▶ Work task
Which lines of the entries below run from the one holding "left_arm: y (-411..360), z" to the one holding "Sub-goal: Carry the", inclusive? Set down exactly those lines and no others.

*** Extracted information Section Begins ***

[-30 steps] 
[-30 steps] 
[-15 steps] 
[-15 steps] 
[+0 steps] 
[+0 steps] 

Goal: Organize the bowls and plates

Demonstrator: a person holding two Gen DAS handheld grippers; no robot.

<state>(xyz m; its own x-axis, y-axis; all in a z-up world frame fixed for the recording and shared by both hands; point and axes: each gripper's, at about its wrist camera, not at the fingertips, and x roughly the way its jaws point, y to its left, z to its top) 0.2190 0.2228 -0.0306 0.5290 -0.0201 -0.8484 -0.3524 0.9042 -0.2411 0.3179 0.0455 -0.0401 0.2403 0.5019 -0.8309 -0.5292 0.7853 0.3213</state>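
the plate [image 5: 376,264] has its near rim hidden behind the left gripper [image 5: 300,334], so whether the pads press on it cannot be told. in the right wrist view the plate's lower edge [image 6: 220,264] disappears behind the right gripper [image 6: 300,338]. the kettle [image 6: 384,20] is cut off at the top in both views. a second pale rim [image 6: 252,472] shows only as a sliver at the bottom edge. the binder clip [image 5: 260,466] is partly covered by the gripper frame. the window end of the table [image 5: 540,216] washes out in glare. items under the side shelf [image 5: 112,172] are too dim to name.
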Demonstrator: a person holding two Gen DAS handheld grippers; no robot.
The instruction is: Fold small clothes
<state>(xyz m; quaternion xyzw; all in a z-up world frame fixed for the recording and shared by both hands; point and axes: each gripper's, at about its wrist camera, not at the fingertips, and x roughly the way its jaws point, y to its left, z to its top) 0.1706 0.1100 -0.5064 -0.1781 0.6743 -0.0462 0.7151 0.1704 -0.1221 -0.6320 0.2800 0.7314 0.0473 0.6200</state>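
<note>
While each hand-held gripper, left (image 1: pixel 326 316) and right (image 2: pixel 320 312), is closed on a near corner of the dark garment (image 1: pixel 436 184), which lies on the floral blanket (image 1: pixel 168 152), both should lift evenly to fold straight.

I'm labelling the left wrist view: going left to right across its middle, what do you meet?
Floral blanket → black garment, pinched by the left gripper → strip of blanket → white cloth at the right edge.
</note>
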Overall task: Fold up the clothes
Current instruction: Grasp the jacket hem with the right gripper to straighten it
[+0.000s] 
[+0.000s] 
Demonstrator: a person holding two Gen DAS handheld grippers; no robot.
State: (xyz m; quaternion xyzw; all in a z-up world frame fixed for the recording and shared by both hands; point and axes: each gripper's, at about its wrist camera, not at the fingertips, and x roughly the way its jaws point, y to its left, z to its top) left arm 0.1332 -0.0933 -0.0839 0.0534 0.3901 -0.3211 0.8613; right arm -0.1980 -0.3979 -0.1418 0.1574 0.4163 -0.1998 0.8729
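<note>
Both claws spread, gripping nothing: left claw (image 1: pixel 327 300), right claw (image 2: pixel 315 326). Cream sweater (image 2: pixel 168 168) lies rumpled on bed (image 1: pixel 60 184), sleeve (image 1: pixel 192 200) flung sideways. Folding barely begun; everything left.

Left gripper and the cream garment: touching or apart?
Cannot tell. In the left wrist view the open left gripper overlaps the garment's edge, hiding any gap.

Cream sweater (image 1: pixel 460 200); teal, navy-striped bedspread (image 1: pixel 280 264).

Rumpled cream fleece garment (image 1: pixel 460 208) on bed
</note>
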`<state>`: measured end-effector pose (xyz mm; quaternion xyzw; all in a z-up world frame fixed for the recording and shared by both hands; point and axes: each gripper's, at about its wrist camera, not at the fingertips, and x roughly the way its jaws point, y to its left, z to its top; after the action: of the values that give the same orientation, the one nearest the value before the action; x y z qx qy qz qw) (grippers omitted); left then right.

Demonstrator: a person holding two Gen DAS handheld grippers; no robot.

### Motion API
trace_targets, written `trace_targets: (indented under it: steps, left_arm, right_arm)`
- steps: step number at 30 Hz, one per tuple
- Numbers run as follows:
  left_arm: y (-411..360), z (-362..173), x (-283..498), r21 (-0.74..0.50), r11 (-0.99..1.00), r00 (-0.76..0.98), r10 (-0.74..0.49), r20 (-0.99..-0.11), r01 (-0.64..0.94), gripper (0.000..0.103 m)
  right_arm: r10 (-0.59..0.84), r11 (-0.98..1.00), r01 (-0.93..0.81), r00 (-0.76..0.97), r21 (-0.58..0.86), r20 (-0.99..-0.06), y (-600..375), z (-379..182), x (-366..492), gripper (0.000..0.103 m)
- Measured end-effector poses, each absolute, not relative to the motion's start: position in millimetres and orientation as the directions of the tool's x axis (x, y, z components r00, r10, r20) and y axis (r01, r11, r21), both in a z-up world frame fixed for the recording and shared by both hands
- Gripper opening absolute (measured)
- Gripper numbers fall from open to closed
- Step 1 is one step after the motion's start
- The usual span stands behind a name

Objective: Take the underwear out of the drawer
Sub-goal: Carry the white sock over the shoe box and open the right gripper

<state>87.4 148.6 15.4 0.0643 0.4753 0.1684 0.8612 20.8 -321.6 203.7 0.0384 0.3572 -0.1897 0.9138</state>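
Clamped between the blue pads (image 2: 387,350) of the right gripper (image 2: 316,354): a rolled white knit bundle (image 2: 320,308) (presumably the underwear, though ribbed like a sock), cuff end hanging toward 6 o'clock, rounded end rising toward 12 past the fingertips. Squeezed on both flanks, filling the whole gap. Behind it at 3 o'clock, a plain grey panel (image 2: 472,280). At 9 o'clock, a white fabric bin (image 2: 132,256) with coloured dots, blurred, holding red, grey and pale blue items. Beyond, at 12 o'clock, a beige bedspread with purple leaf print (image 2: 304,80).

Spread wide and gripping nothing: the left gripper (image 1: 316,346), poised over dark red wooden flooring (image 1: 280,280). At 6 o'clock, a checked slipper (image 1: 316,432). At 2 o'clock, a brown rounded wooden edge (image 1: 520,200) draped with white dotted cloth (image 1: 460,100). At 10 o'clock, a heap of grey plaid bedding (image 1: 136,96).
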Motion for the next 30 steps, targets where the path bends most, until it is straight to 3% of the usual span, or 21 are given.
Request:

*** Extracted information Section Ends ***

▶ Expected answer
  left_arm: y (-411..360), z (-362..173), x (-283..498), r21 (-0.74..0.50), r11 (-0.99..1.00), r00 (-0.76..0.98), r10 (-0.74..0.49), r20 (-0.99..-0.11), r01 (-0.64..0.94), gripper (0.000..0.103 m)
  right_arm: r10 (-0.59..0.84), r11 (-0.98..1.00), r01 (-0.93..0.81), r00 (-0.76..0.97), r21 (-0.58..0.86), r20 (-0.99..-0.06), y (-600..375), z (-379..182), x (-366..492), gripper (0.000..0.103 m)
- Measured end-effector poses, each absolute, not relative to the motion's start: position in millimetres and orientation as the directions of the tool's x axis (x, y, z components r00, r10, r20) and y axis (r01, r11, r21), both in a z-up world frame fixed for the recording and shared by both hands
- Gripper opening absolute (measured)
- Gripper numbers fall from open to closed
- Step 1 is one step after the motion's start
- The usual span stands behind a name

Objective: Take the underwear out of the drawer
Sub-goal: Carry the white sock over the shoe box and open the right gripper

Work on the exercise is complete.